When she left home, Isabelle was wearing a blue raincoat, a blue and white dress, a headscarf with a map of France on it, earrings shaped like the Eiffel Tower, nylon stockings and tan slip on shoes. She was carrying a beige vanity case, inside were her dance shoes, her cosmetics bag and a little money. Isabelle had made plans to meet up with her boyfriend, Douglas Bryden, outside the dance. Bryden would later tell police that he had waited 45 minutes outside the hall before giving up and heading inside alone.

That night the family phone was out of order, and the family took a small comfort in the theory that she had had to stay with a friend and could not get in touch to inform them. The Cookes went to bed around midnight puzzled as to why Isabelle had not returned home as expected. William was unable to sleep, however, and would get up and search with a torch, what would later be identified as the very spot on which his daughter had been attacked hours earlier. He found nothing, however, for by this time Isabelle Cook was lying in a shallow grave in a field a quarter mile away.

When Isabelle had still not returned in the morning, her parents reported her disappearance to the police. At around 4.30pm that afternoon police recovered Isabelle Cooke’s purse from the railway line near Barrachnie Road Bridge, Mount Vernon. This discovery was closely followed by the recovery of her underskirts, her coat, her brooch, her underwear, her vanity case, and her cosmetics, scattered in various locations nearby. These items were all duly identified by her parents in the increasingly certain knowledge that their daughter was never coming home. Once Manuel had been identified as the girls killer, it would be discovered that the scattering of Isabelle’s few belongings formed an almost straight line leading from the Cooke home to the Manuel home – a startling example of Manuel’s arrogance and certainty that he was above police suspicion.
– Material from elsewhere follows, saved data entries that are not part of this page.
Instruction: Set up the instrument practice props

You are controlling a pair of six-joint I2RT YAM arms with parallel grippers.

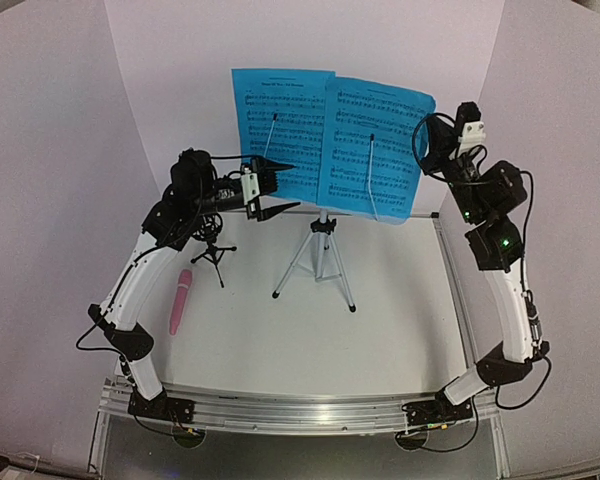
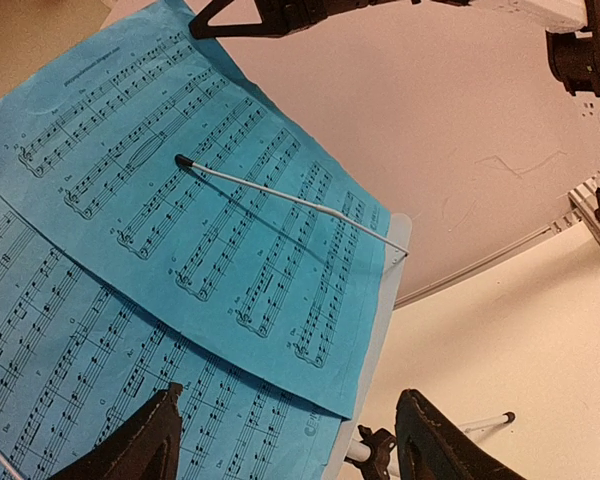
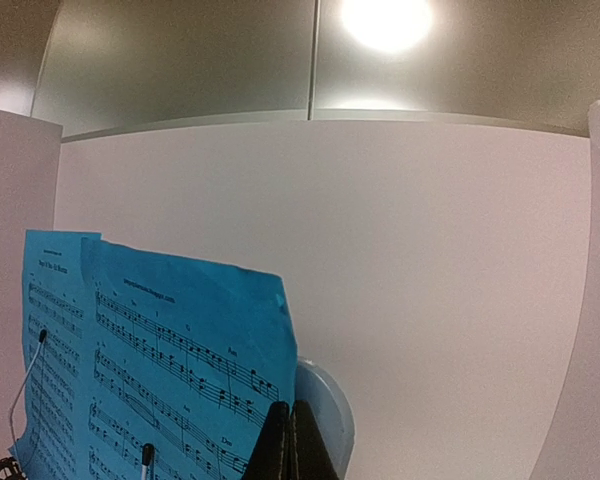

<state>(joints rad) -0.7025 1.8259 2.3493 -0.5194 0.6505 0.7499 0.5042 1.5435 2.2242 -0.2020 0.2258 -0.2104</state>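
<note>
The pale-blue music stand rests on its silver tripod mid-table, carrying two blue sheet-music pages. The right page overlaps the left page, and thin white wire arms lie across them. My left gripper hovers open by the left page's left edge, nothing between its fingers. My right gripper is raised and shut, its tips at the right page's right edge; a pinch does not show. The pink microphone lies flat beside the small black tripod holder.
White backdrop panels close off the back and sides. A white mat covers the table. An aluminium rail with both arm bases runs along the near edge. The stand's tripod legs spread toward the middle.
</note>
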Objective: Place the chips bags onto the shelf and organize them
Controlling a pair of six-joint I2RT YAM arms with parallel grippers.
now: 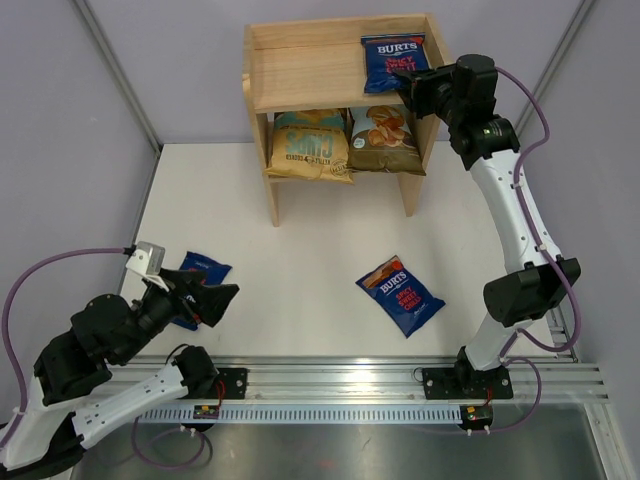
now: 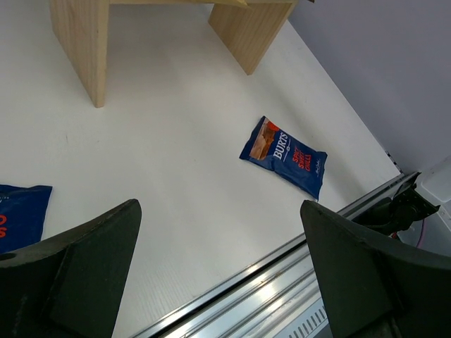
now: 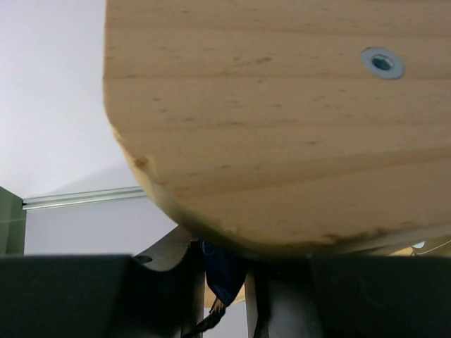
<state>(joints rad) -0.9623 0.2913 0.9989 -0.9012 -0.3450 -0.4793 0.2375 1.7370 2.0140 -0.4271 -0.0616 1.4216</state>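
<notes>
Dark-blue foil is pinched in your right claw (image 1: 408, 92): it is the Burts bag (image 1: 392, 62) on the far-right top tier of the shelf (image 1: 300, 65). On the lower tier sit the tan-and-teal bag (image 1: 310, 145) and the olive bag (image 1: 384, 140). Your left claw (image 1: 222, 303) gapes wide by the near-left blue bag (image 1: 205, 268); another blue bag (image 1: 400, 294) lies right of centre on the table (image 1: 300, 260).
</notes>
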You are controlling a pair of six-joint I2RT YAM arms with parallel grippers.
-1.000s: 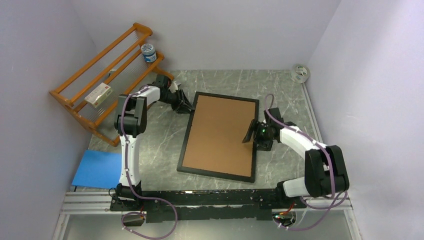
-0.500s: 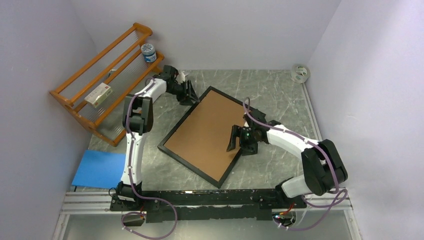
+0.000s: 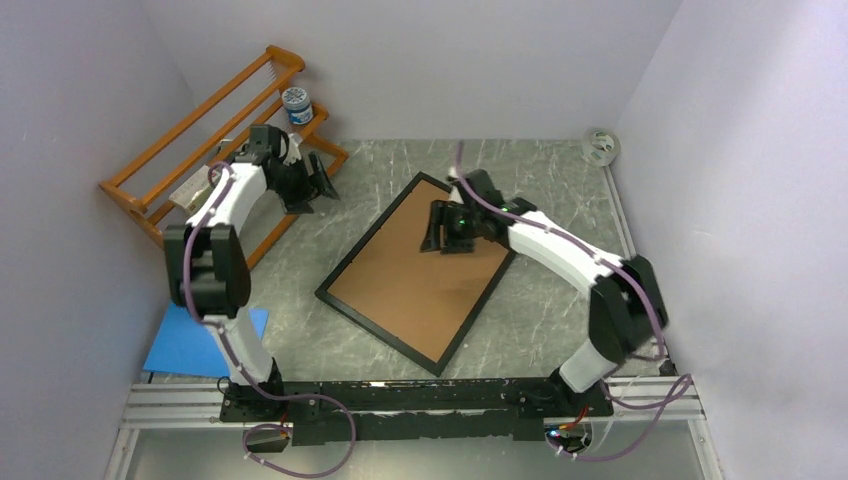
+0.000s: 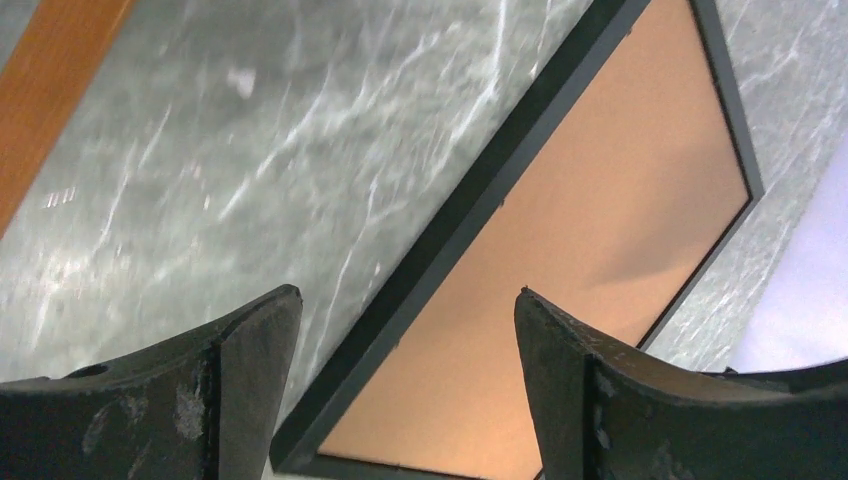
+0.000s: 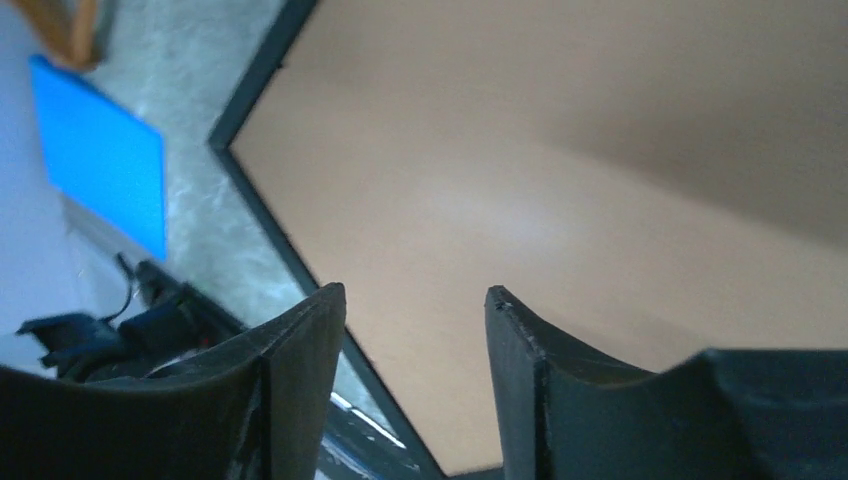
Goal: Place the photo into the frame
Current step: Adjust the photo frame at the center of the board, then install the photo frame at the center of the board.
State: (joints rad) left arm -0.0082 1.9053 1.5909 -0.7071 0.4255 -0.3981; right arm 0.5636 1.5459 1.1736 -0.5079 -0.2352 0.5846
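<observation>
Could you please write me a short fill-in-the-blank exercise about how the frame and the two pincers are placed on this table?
1. The frame lies on the table with its ___ backing board facing up.
2. The right pincer is open over the backing board, while the left pincer is open and holds ___.
3. The blue sheet lies at the table's near ___ corner.
Missing words: brown; nothing; left.
</observation>
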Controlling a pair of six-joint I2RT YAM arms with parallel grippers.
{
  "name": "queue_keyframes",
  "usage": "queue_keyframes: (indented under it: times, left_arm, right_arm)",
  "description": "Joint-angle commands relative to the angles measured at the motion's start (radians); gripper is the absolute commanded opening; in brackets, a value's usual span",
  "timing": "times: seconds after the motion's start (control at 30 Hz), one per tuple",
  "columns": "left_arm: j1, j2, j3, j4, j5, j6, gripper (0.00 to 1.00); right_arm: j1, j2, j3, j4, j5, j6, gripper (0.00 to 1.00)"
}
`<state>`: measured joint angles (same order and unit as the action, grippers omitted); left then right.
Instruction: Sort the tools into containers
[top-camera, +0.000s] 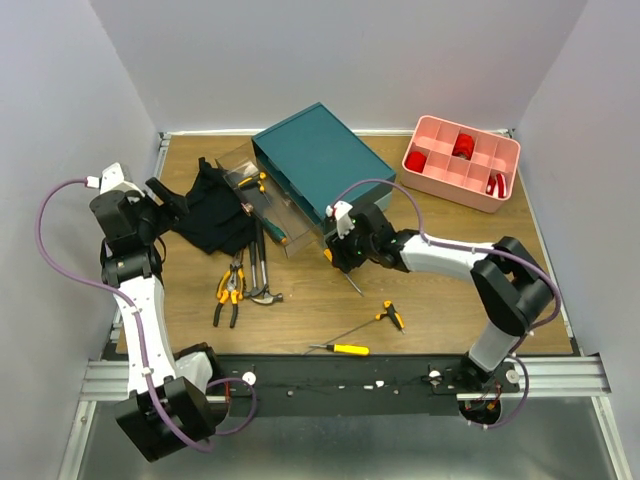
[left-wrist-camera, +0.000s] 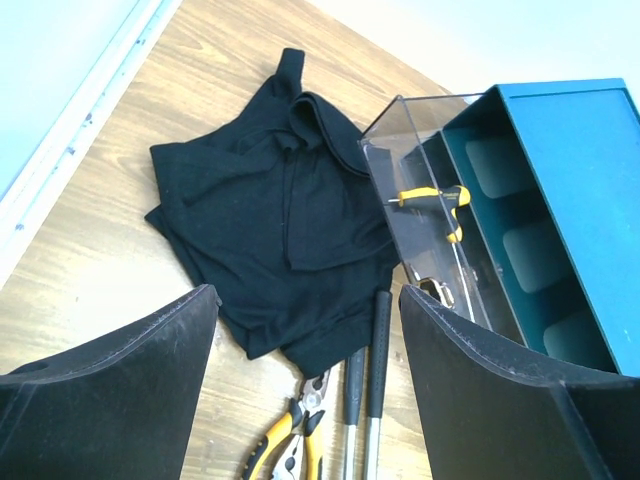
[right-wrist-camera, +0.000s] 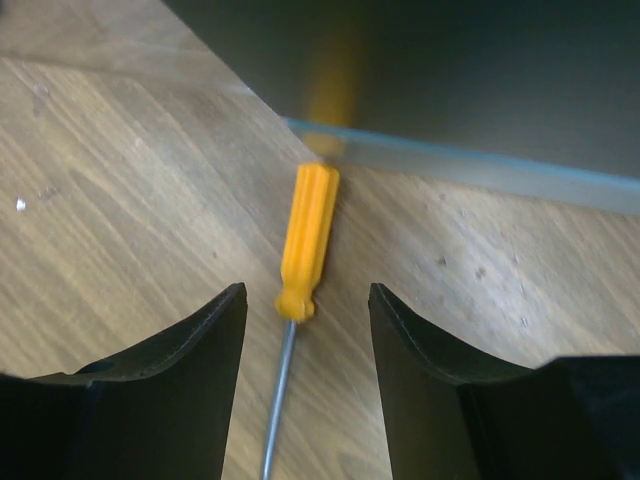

Despite locating almost all of Isabelle’s belongings, her body still eluded police. They would search nearby areas of water diligently with frogmen and would even search disused mine shafts – but could find no trace of the body itself. On the 6th of January the ongoing search would be pushed off the frontpages by the senseless massacre of a family of three in Uddingston, few at the time could guess that the two events were the crimes of the same man.

Isabelle’s body would eventually be recovered on January 16th 1958, 19 days after her murder, and if it were not for an arrest the previous day in connection with the Smart family murders, it may never have been recovered at all. Under arrest for the murder of the Smarts, Manuel would lead police directly the spot where Isabelle Cook lay under three foot of dirt in a corner of Burntbroom farm. What his motives were in doing so we can only guess, coupled with the fact that he subtly directed the police almost to his front door in the scattering of Cooke’s belongings, perhaps he was arrogantly demanding that the world acknowledge his handywork, or perhaps he somehow wanted to be caught? We cannot know.